[[ Stored data open ]]

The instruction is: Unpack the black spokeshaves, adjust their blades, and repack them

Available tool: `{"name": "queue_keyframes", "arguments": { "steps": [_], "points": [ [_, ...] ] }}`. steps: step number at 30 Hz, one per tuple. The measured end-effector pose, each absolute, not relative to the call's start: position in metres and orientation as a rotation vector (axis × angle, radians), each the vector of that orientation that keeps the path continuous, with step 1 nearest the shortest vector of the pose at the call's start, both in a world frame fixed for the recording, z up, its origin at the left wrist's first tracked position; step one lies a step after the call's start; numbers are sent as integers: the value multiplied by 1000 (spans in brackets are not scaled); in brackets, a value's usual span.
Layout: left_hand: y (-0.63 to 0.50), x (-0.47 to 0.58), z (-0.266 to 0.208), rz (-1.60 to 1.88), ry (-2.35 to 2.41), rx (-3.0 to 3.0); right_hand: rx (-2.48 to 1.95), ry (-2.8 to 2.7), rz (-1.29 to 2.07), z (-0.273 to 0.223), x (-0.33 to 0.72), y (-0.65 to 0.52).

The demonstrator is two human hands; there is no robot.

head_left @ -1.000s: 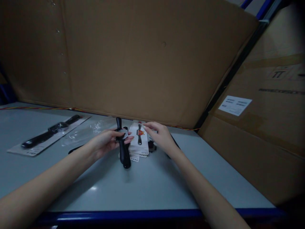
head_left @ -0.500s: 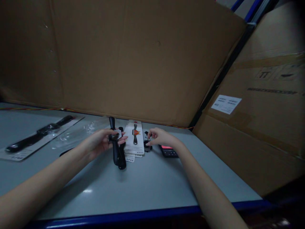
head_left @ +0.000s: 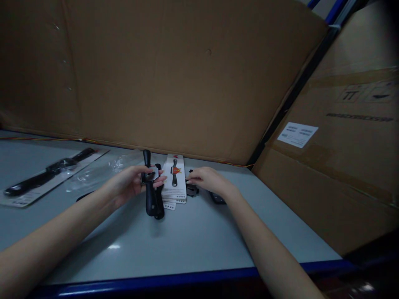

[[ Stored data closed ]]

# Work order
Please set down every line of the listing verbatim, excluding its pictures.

# Final answer
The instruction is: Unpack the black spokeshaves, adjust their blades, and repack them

Available tool: `{"name": "queue_keyframes", "arguments": { "steps": [_], "points": [ [_, ...] ] }}`. steps: step number at 30 Hz, one per tuple. The measured end-effector pose, each absolute, not relative to the call's start: position in metres and orientation as a rotation vector (axis × angle, radians), each the vector of that orientation that keeps the path continuous, with step 1 nearest the shortest vector of the pose at the call's start, both in a world frame fixed for the recording, z up, its origin at the left wrist's first tracked position; step one lies a step after the call's start; numbers are sent as integers: the value multiplied by 1000 (spans in brackets are not scaled); in brackets, a value's usual span.
Layout: left_hand: y (-0.63 to 0.50), x (-0.47 to 0.58), z (-0.266 to 0.208), rz (-1.60 to 1.88), ry (-2.35 to 2.41), rx (-3.0 to 3.0); right_hand: rx (-2.48 to 1.95), ry (-2.8 to 2.7), rz (-1.29 to 2.07), z (-0.273 to 0.223), x (-0.33 to 0.72), y (-0.65 to 0.52).

The demonstrator is two human hands; there is no robot.

head_left @ -1.000s: 
head_left @ -0.500s: 
head_left @ +0.000s: 

A complete answer has now been given.